Christy - I'd have to say that Rufus isn't a diamond in the rough any more but rather a polished gemstone! He's just a beauty.


----------



## good buddy (Feb 20, 2007)

Me&2Girls said:


> Christy - I'd have to say that Rufus isn't a diamond in the rough any more but rather a polished gemstone! He's just a beauty.


Thank you!



ivyagogo said:


> I was thinking about this because I love Kimberly's apples and oranges names and I was wondering if I were to have one of them (which I'm not) would I keep the name.


I forgot to say, I love those names too! If I were getting one, I think I would keep the name also!


----------



## Lo01 (Jul 22, 2007)

We decided to keep "Hank" as his call name...which is completely unrelated to his AKC registered name: "Yup's Say Hello to My Little Friend," in honor of that famous line in one of the most _in_famous "Cuban" movies.

Hank's litter mates were named after country music singers - Hank (Williams), Chesney, McGraw, Wille, etc. we decide to keep it since he fit the name quite nicely and we loved it's meaning: Ruler Of The Home. How appropriate. 

_*'Lo*_


----------



## JanB (Oct 26, 2007)

Tessa was "Iris" and no she fully expected us to change it and immediately began to use it. Of course her registered name uses the breeder's kennel name in it.

I don't think breeders care at all, and expect you will make the dog "your own".


----------



## DAJsMom (Oct 27, 2006)

Dusty was a little older when we got her. Her registered name is her kennel name-AZ Dust Devil and her breeder called her Dusty. We liked the name Dusty-it fits her- and it kept our kids from fighting over what to name her. 
We joke that she is usually just Dusty, but when it rains (and she won't go outside to do her business) then she is a devil!!


----------



## HayCarambaMama (Dec 8, 2007)

My little sweeties were Maggie and Levi. My breeder has been so sweet accepting their new names. They were just 14 and 10 weeks when we adopted them, so they adjusted to their new names just fine.


----------



## mckennasedona (Feb 20, 2007)

Our breeder told us she doesn't name her puppies. Once the prospective owner chooses a name, she calls the dog by that name until it goes home. That way, it learns its name early on and will respond to it when it goes home. Rules are made to be broken though as she asked the forum for help naming her last litter.


----------



## JeanMarie (Mar 2, 2008)

My breeder doesn't care what you call your dog...however she does name them when they are with her. If she likes the name you decide to call your puppy...she'll start using it to get him or her used to it. (I say IF because it's a standing joke that she hated the name my girlfriend called her puppy: "Doodlebug")ound:ound: 

Mind you...I think it's cute and when my girlfriend says it in her southern drawl it sounds adorable...:bounce:


----------



## gelbergirl (Jun 9, 2007)

Henry was "Hootie". I sensed it was a temp name so she could call the litter by each a name. There was an Elvis, Sassy, Paris, Sting.


----------



## Amy R. (Jul 1, 2007)

Cute stories! We had a short list of sophisticated Cuban/Spanish names, and were having a naming contest in our family. But when I picked up Biscuit, the breeder told me that her grand-daughter carried our puppy around all the time, and had named him Biscuit. He looked just like a "Biscuit," so we discarded the fancy-schmancy names. But his registered name is El Bizcocho, Biscuit en Espanol.


----------



## dschles (Jan 23, 2007)

Scout was born to a litter with a car theme. The breeder called him PT (for PT Cruiser). We stayed with the car theme, but switched his name to Scout (an obscure Jeep-like vehicle). His full AKC name has the breeder's kennel name and then Scout Cruiser.


----------



## Poornima (Jun 29, 2007)

Benji didn't have a call name but I wanted him to have a name that my breeder liked for his AKC registration. We picked the name Benji because of his expression that reminded us of the movie star Benji. 
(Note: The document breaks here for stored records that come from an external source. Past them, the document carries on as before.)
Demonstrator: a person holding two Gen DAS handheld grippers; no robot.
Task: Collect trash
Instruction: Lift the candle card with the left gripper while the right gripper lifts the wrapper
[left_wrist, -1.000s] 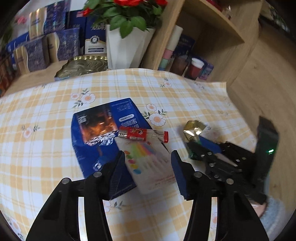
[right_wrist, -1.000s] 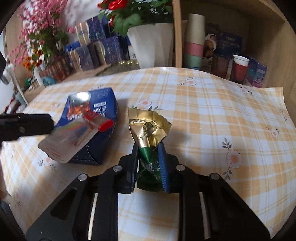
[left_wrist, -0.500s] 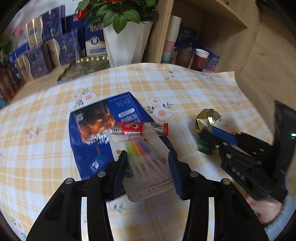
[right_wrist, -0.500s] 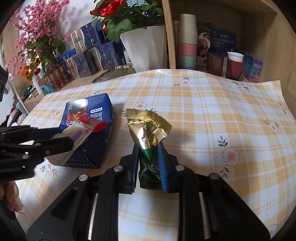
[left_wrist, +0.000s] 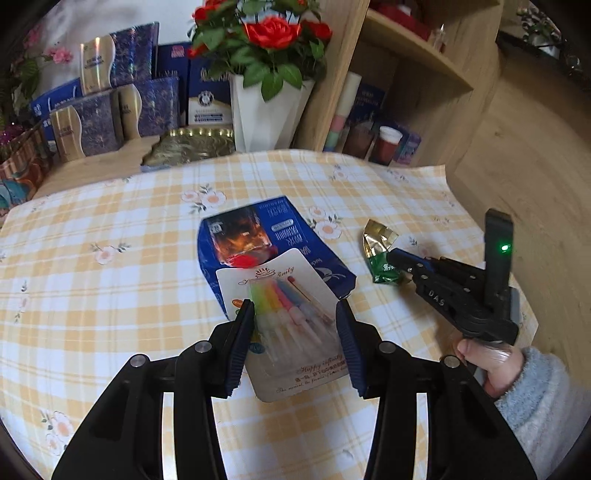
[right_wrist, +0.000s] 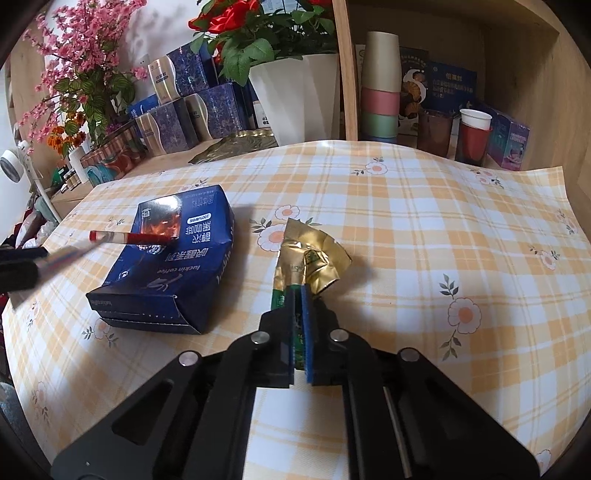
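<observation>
My right gripper (right_wrist: 298, 291) is shut on a green and gold foil wrapper (right_wrist: 310, 254), held just above the checked tablecloth; it also shows in the left wrist view (left_wrist: 382, 254). My left gripper (left_wrist: 295, 314) has its jaws on either side of a white candle card (left_wrist: 284, 314) that looks lifted off the blue coffee box (left_wrist: 258, 236). In the right wrist view the card (right_wrist: 64, 254) shows edge-on beside the box (right_wrist: 173, 258). A red tube (right_wrist: 129, 237) lies on the box.
A white vase of red roses (left_wrist: 258, 110), blue gift boxes (left_wrist: 110, 110) and a gold tray (left_wrist: 188, 146) stand at the back. A wooden shelf (right_wrist: 443, 110) holds stacked cups and a red cup. The table edge (left_wrist: 491, 258) is at the right.
My left gripper has narrowed on the candle card and raised it off the blue box, leaving the red tube there. My right gripper has squeezed tighter on the foil wrapper.
</observation>
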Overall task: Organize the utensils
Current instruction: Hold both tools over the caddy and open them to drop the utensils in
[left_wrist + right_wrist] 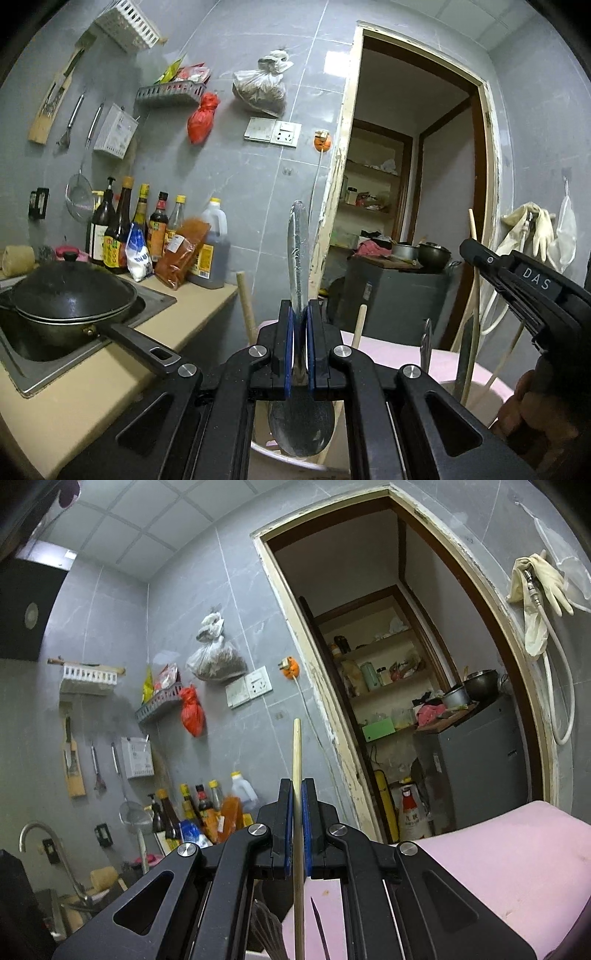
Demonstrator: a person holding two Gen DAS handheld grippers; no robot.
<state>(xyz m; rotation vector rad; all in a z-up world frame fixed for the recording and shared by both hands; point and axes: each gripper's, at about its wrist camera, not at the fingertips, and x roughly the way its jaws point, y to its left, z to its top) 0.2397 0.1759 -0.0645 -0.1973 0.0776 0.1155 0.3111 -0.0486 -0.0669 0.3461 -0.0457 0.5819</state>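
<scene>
Left gripper [299, 314] closed on the neck of a metal spoon [300, 258], blue pads pressed against both sides; the handle points up and the bowl hangs below the jaws, above a pink container [391, 354] that holds other upright utensils, including wooden handles and a knife. Right gripper [297, 794] closed on a single wooden chopstick [297, 760], held upright between its pads, with a pink surface just to its right. In the left wrist view the right gripper appears at the right edge. A lidded wok [70, 291] sits in the recessed stove of the counter [207, 299], beside sauce bottles [118, 236].
</scene>
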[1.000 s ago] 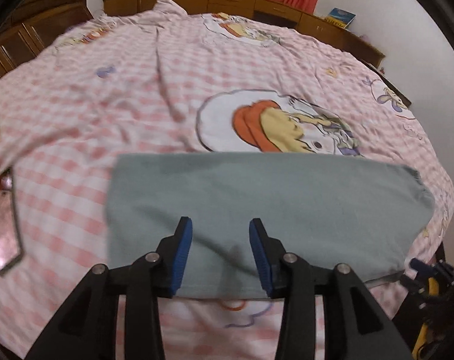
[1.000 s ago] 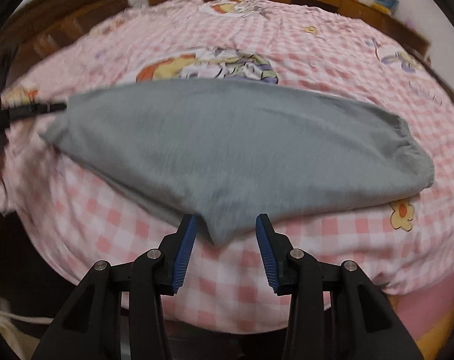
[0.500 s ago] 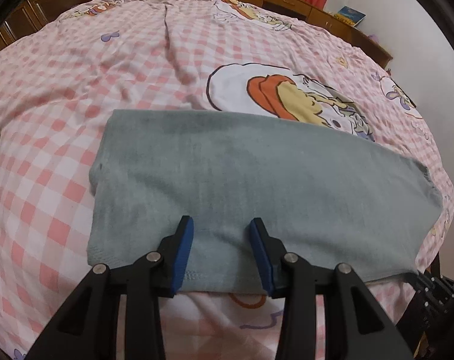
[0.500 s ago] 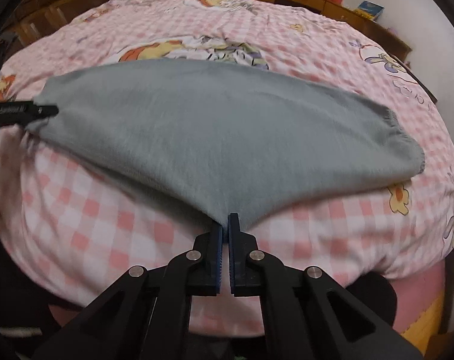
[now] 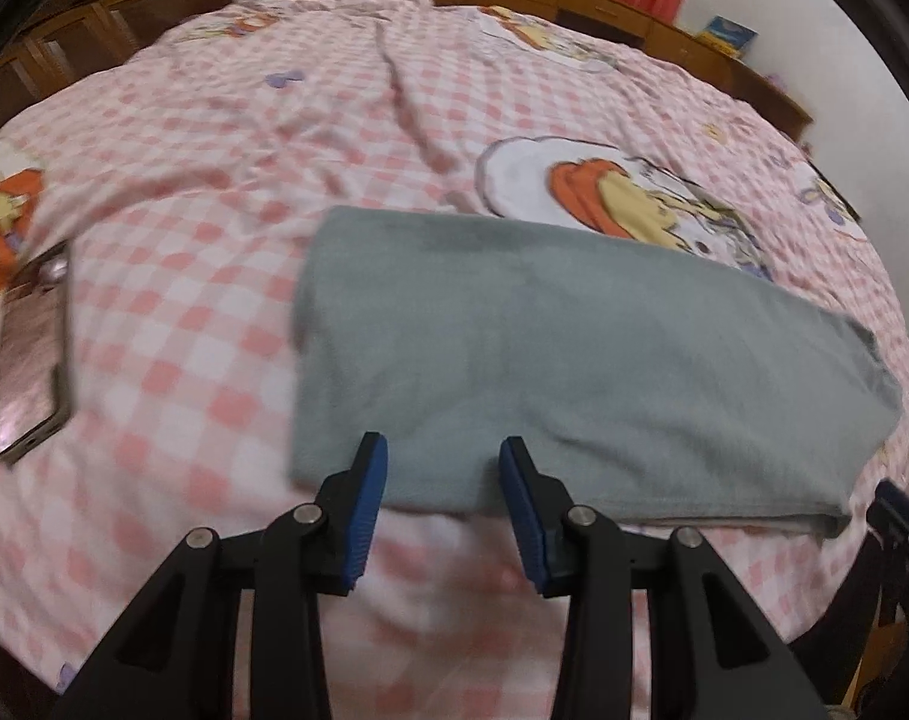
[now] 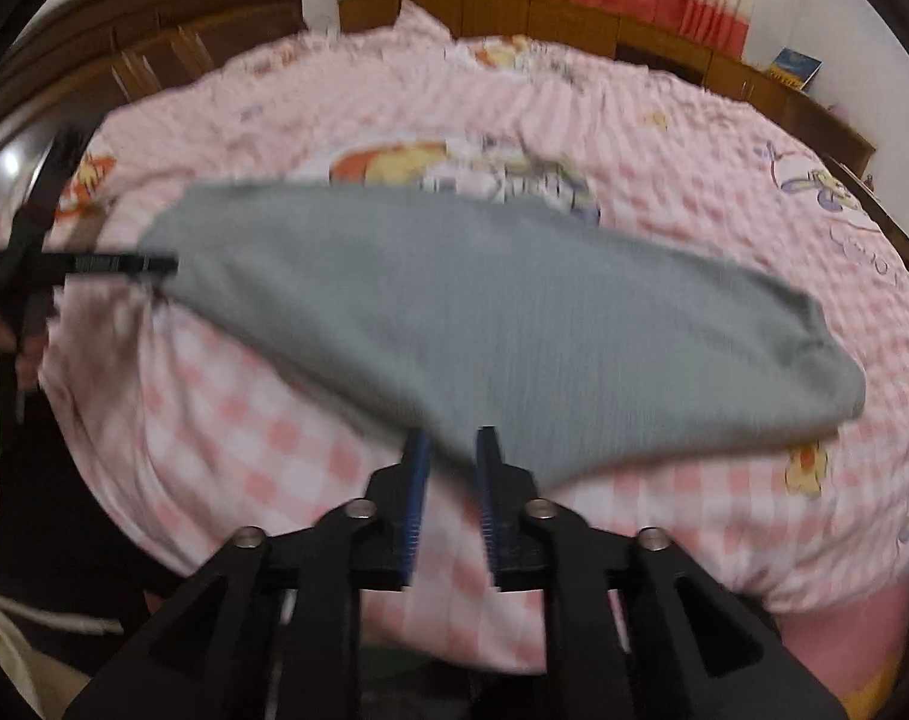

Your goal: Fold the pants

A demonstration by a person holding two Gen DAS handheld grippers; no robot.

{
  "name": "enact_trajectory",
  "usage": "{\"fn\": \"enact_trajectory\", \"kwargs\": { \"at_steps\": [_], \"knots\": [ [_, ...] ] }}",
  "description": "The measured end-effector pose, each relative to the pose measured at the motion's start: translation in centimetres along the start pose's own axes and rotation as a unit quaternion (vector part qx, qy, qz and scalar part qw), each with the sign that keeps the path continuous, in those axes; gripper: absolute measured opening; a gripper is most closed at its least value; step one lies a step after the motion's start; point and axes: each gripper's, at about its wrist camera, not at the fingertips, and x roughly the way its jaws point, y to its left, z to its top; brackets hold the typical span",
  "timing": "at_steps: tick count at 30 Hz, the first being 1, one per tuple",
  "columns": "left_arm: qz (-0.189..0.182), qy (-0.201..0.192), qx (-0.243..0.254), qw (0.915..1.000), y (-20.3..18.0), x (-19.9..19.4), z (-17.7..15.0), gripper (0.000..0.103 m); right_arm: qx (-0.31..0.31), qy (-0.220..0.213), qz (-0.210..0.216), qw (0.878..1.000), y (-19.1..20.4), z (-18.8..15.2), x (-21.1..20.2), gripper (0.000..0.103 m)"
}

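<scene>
Two grippers' open jaws straddle gray pants [image 5: 574, 360].

No words, numbers or brand marks can be read in either view. The pink checked bedsheet [image 5: 226, 192] carries cartoon prints only, and any lettering beside them is too blurred to make out. The cover of the blue book [image 6: 795, 67] on the wooden ledge is too small to read.

matt grey cloth pants [image 5: 574, 360], glossy phone [image 5: 31, 354] — smooth
</scene>
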Motion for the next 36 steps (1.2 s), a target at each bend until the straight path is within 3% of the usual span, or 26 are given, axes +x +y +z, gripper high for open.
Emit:
{"fn": "enact_trajectory", "kwargs": {
  "at_steps": [3,8,14,17,21,22,23,25,31,36],
  "knots": [
    [0.035,-0.013,-0.022,0.9991,1.3,-0.9,-0.1,0.044,0.011,0.008,-0.004,1.000,-0.5,0.6,2.2,0.025],
    [0.024,-0.006,-0.073,0.9970,3.6,-0.4,0.3,0.050,0.043,0.065,0.016,0.997,-1.0,-1.3,6.6,0.026],
    [0.002,-0.010,-0.100,0.9949,3.9,1.2,1.0,0.055,0.107,0.059,0.066,0.990,-3.2,-2.2,7.2,0.027],
    [-0.032,-0.015,-0.120,0.9921,3.6,2.2,1.3,0.057,0.115,0.056,0.072,0.989,-3.3,-2.3,7.2,0.027],
    [-0.035,-0.028,-0.129,0.9906,3.0,3.4,1.9,0.057,0.115,0.058,0.070,0.989,-3.0,-2.2,7.2,0.027],
    [-0.029,-0.032,-0.126,0.9910,2.7,3.5,2.0,0.049,0.116,0.058,0.072,0.989,-3.1,-2.2,7.3,0.028],
    [-0.030,-0.035,-0.123,0.9913,2.5,3.6,2.1,0.030,0.118,0.059,0.076,0.988,-3.2,-2.2,7.3,0.028],
    [-0.044,-0.032,-0.124,0.9908,2.3,3.7,2.4,0.018,0.116,0.060,0.083,0.988,-3.4,-2.0,7.2,0.028],
    [-0.048,-0.057,-0.113,0.9908,1.8,0.9,3.3,0.014,0.091,0.039,0.076,0.992,-3.0,-1.1,5.4,0.028],
    [-0.062,-0.085,-0.081,0.9911,-0.9,-2.2,4.6,0.014,0.089,0.010,0.098,0.991,-3.1,-0.3,3.7,0.028]
  ]
}}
Lizzie was called Billy Jean. Her AKC name is also picked by the breeder.


----------



## Jacklyn Weeks (Dec 23, 2007)

Neither of mine came with names... we sent in the registration so we got to pick our their fun fancy names.
Norah's is Week's Noralita la noche
Nick is Week's Nicholas el sol


----------



## Alexa (Jun 17, 2007)

Marley didn't come with a name, so it wasn't an issue. When I sent in the registration, I didn't really think about the whole breeder/line naming and just put in Marley. I guess since there were other Marley's before, it registered as Marley, the third. Very royal sounding, don't you think? LOL


----------



## juliav (Nov 21, 2006)

Bugsy had no name, and even if he did we would have changed it. We love naming our dogs and cats.


----------



## Posh's Mom (Dec 20, 2007)

After deciding to bring a new Hav pup into our family, I right away started thinking of good names for my Cuban dog.
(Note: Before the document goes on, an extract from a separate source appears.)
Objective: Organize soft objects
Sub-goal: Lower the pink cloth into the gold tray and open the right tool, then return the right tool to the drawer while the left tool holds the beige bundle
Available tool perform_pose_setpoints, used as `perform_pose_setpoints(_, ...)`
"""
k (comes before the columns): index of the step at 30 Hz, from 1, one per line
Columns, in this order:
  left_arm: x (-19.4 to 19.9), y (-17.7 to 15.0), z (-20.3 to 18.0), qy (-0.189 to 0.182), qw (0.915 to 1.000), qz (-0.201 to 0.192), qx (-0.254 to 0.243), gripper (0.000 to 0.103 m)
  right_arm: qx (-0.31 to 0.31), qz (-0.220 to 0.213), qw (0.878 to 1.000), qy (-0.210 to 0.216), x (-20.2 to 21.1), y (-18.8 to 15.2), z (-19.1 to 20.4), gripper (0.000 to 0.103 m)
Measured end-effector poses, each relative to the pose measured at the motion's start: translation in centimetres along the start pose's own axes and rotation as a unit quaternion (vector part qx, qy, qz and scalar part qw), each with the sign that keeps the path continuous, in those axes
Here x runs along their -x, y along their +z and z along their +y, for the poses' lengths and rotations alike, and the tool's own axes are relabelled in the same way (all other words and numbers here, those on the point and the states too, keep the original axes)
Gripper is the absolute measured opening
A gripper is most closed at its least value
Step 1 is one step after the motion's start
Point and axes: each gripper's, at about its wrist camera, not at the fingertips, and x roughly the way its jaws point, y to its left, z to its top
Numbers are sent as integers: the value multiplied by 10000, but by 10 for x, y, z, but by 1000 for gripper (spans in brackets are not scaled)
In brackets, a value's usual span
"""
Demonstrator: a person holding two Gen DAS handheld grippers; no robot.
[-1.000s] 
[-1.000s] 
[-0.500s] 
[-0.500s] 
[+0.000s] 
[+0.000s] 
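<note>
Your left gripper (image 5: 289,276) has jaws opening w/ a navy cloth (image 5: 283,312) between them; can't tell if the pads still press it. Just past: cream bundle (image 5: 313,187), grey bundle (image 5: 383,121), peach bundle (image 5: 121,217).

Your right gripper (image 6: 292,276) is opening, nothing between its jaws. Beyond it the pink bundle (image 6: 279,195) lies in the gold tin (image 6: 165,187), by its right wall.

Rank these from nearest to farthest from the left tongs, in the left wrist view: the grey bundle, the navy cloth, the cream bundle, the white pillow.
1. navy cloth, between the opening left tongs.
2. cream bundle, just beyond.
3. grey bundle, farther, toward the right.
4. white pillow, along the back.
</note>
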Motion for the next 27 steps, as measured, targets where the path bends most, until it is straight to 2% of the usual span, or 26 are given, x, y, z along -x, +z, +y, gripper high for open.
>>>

Cupcake (my husband said absolutely not! my daughter loved it, I especially loved it for a boy!)
Wasabi (after my favorite Hav ever, who I discovered on the internet and who has the best blog!)
Batata (Sweet Potato in Spanish...I think)
Sweet Pea
Honey
Apple (for my husband who is obsessed with Steve Jobs and his Mac products)
Mojo (also for my husband, because after he said yes to a puppy he got a lot of lovin')
Hola (as in "hello)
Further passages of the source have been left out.